Tretinoin for Wrinkles Can Work—If You Go to a Dermatologist for a Prescription

Kelly Dawson

Based on a few common adjectives to describe wrinkles, all signs point to the idea that we should love them. They're dependable because they can always be counted on to show up. They run deep or shallow, so they would ordinarily be welcome in most social settings. They're persistent, which can be worthwhile in the workplace or romantic settings. But nevertheless, wrinkles aren't all that great. No one would willingly welcome their kind of dependability or persistence, and that versatility is really just a way to eventually find new lines in the mirror.

And on top of all this, wrinkles don't go away easily—and the fact is especially true if you're solely looking for help through over-the-counter remedies. That's why we're interested in tretinoin, a wrinkle-fighting ingredient that has a much more straightforward description.

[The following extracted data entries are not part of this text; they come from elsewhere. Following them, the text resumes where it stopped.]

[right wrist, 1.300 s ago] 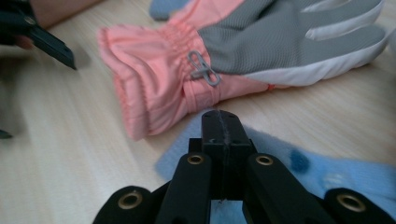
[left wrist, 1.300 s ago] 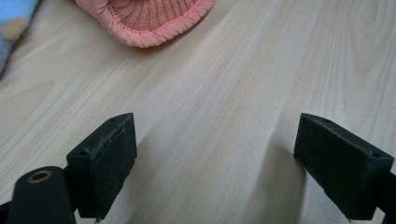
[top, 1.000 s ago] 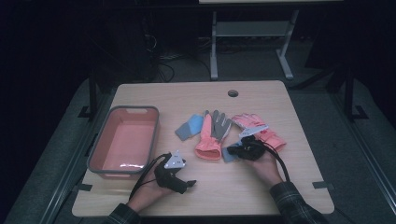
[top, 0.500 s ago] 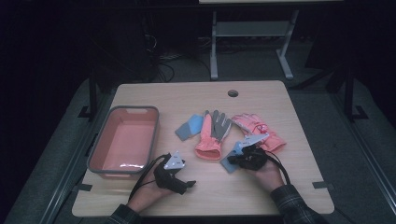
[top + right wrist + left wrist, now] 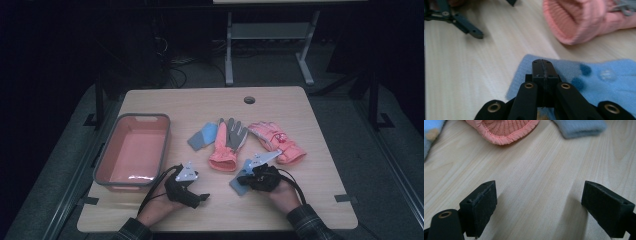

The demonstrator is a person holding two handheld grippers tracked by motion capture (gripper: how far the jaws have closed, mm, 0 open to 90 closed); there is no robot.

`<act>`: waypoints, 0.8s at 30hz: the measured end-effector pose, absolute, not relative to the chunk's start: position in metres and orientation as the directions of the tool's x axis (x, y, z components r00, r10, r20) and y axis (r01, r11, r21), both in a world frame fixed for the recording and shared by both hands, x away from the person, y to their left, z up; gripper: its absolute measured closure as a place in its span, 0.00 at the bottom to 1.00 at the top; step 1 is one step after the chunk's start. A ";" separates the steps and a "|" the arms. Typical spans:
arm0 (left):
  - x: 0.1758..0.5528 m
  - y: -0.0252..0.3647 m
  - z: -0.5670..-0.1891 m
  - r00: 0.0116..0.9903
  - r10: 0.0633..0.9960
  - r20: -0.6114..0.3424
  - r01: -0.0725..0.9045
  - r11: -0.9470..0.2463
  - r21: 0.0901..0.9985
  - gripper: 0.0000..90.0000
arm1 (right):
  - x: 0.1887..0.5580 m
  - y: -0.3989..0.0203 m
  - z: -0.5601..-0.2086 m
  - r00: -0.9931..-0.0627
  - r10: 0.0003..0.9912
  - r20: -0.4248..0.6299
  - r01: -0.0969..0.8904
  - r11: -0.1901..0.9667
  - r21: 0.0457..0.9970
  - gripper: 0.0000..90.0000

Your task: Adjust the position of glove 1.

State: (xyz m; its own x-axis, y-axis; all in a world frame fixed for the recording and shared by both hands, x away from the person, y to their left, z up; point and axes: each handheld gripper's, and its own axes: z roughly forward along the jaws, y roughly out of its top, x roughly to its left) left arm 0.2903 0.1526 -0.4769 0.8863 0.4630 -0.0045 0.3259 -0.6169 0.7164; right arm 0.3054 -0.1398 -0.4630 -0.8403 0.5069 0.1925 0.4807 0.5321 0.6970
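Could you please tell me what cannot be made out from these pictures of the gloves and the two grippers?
- Blue glove: in the right gripper view, the shut right gripper hides whether fabric is pinched.
- Same glove, high view: hand and gripper cover most of it.
- Pink glove: left gripper view's top edge cuts it off at the cuff.
- Markings on the pink mitten: too small, high view.

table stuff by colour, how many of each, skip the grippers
pink gloves: 2, the grey-palmed one and the plain pink one
blue gloves: 2, one beside the grey-palmed glove, one under the right gripper
pink bin: 1
total: 5
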 end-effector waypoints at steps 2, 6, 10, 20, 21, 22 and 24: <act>0.290 0.152 -0.477 0.886 0.464 -0.004 0.325 -0.614 0.720 0.14 | 0.301 -0.136 -0.463 -0.847 0.494 0.196 0.474 0.536 0.698 1.00; 0.290 0.152 -0.477 0.885 0.465 -0.005 0.326 -0.612 0.721 0.14 | 0.294 -0.135 -0.456 -0.857 0.483 0.178 0.451 0.538 0.713 1.00; 0.290 0.153 -0.477 0.886 0.464 -0.004 0.326 -0.617 0.716 0.14 | 0.303 -0.157 -0.452 -0.831 0.535 0.157 0.466 0.513 0.721 1.00; 0.289 0.152 -0.477 0.882 0.471 -0.010 0.333 -0.607 0.721 0.14 | 0.309 -0.190 -0.459 -0.795 0.587 0.152 0.505 0.504 0.700 1.00; 0.289 0.152 -0.477 0.882 0.471 -0.010 0.333 -0.607 0.721 0.14 | 0.308 -0.189 -0.460 -0.800 0.579 0.155 0.503 0.508 0.700 1.00; 0.289 0.152 -0.477 0.882 0.471 -0.011 0.333 -0.607 0.722 0.14 | 0.307 -0.187 -0.460 -0.803 0.573 0.163 0.504 0.509 0.698 1.00; 0.289 0.152 -0.477 0.882 0.471 -0.010 0.333 -0.607 0.722 0.14 | 0.307 -0.183 -0.462 -0.810 0.564 0.161 0.502 0.525 0.687 1.00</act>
State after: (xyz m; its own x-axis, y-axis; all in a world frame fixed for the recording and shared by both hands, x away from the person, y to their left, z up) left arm 0.2893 0.1524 -0.4773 0.8820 0.4711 -0.0101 0.3326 -0.6072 0.7216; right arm 0.3066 -0.1830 -0.4619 -0.8097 0.5644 0.1608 0.5023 0.5248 0.6873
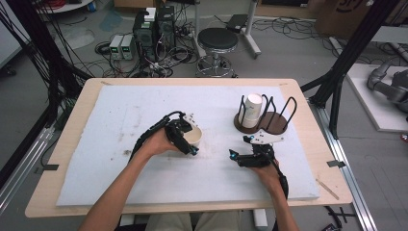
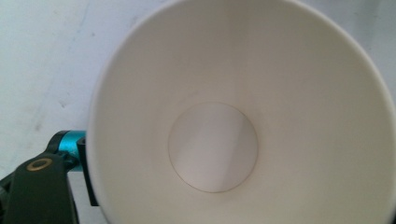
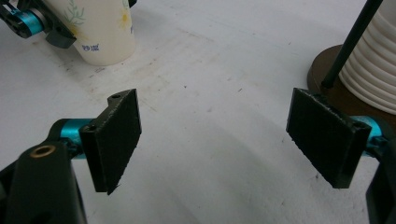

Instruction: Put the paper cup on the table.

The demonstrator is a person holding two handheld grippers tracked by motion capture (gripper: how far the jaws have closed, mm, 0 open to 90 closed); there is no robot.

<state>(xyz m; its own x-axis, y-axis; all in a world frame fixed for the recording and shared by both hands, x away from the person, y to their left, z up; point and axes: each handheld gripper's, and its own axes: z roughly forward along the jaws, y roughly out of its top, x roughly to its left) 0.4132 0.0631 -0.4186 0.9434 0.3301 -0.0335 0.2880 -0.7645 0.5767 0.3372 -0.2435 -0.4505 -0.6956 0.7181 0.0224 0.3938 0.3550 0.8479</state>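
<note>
A cream paper cup (image 1: pixel 196 134) with a flower print (image 3: pixel 100 32) stands upright on the white foam mat (image 1: pixel 110 144). My left gripper (image 1: pixel 191 142) reaches around it from the left. In the left gripper view I look straight down into the empty cup (image 2: pixel 212 149). One black pad (image 2: pixel 88 179) sits close beside the outer wall, and the cup's rim hides the other jaw. The rim looks round and unsqueezed. My right gripper (image 1: pixel 239 147) rests low on the mat to the right. Its jaws stand wide apart with only bare mat between them (image 3: pixel 219 135).
A brown round rack (image 1: pixel 275 124) with black wire loops stands at the back right and holds a stack of white ribbed cups (image 1: pixel 252 109). It lies just beyond the right gripper's far pad (image 3: pixel 327 135). The mat covers a wooden table (image 1: pixel 72 125).
</note>
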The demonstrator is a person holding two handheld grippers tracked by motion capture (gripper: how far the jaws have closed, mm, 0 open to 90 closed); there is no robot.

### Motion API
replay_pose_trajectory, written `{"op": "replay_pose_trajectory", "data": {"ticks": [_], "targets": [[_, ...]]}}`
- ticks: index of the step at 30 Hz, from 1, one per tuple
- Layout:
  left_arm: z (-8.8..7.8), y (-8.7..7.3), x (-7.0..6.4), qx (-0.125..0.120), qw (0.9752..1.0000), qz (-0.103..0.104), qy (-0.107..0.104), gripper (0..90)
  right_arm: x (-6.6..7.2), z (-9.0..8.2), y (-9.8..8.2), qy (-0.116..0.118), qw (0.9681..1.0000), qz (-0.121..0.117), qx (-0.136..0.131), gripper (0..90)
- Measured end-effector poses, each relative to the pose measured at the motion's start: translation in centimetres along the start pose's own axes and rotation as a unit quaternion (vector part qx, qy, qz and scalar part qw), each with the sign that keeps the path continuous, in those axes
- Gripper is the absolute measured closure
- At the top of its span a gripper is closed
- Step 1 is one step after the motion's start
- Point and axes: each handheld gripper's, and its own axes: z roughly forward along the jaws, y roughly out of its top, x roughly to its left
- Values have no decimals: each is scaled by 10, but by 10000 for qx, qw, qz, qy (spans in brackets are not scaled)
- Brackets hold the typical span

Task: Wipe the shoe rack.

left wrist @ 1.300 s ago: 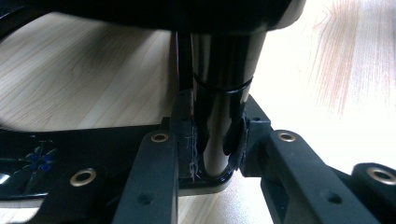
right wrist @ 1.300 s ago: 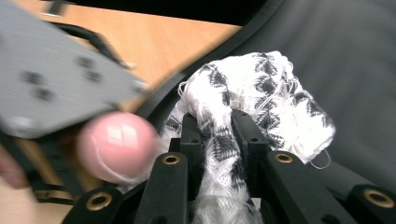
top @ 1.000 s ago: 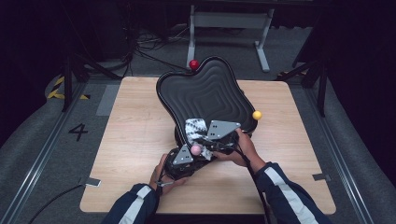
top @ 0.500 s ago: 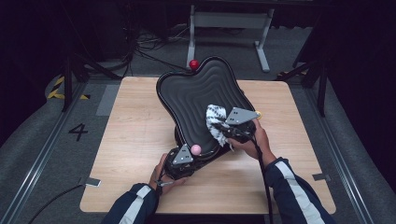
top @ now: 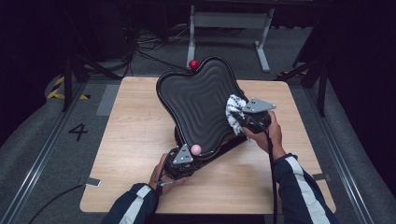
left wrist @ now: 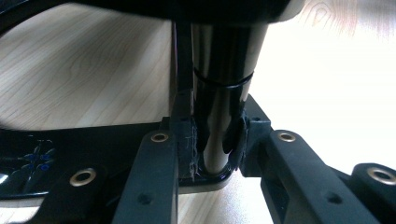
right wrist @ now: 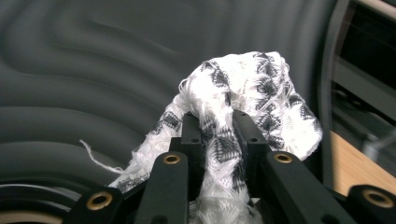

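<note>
The black wavy board (top: 201,105) stood tilted on its stand near the middle of the desk (top: 130,140), its ribbed face turned up. The left gripper (left wrist: 217,144) had its fingers pinching the glossy black post (left wrist: 222,93) of the stand at the board's near end, beside a pink ball (top: 196,149). The right gripper (right wrist: 219,140) had its fingers pinching a frayed white-and-black cloth (right wrist: 243,93), pressed on the board's right edge. The cloth appeared light, soft and loosely woven, likely to shed threads; it was best held bunched. The board looked rigid and smooth, and the polished post possibly slippery, so a firm hold low on it seemed advisable.
</note>
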Motion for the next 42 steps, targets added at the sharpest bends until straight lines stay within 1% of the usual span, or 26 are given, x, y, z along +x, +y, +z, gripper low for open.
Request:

"Tretinoin is a retinoid derived from Vitamin A and has been formulated as both an oral and topical medication of varying strengths," says Jennifer Herrmann, MD, FAAD, a Beverly Hills dermatologist. "It has been extensively studied since the 1980s and treats fine lines by boosting collagen production, which helps thicken skin, prevents collagen degradation, increases cell turnover, and also enhances hyaluronic acid production. That helps keep skin plump."

In case this is the first time you're hearing about tretinoin, don't worry. We asked Herrmann for all of the details on this retinoid, including which skin type sees the most benefits and how often it should be applied. Since tretinoin isn't an over-the-counter product, Herrmann recommends consulting with a dermatologist if you're interested in trying it for yourself. "The only retinoid that's over-the-counter is the third generation retinoid Differin, which has anti-inflammatory properties and can help reduce redness," she notes. "Weaker retinoids that can be found over the counter typically contain retinyl palmitate, retinol, or retinaldehyde. But these gentler versions can take longer to work."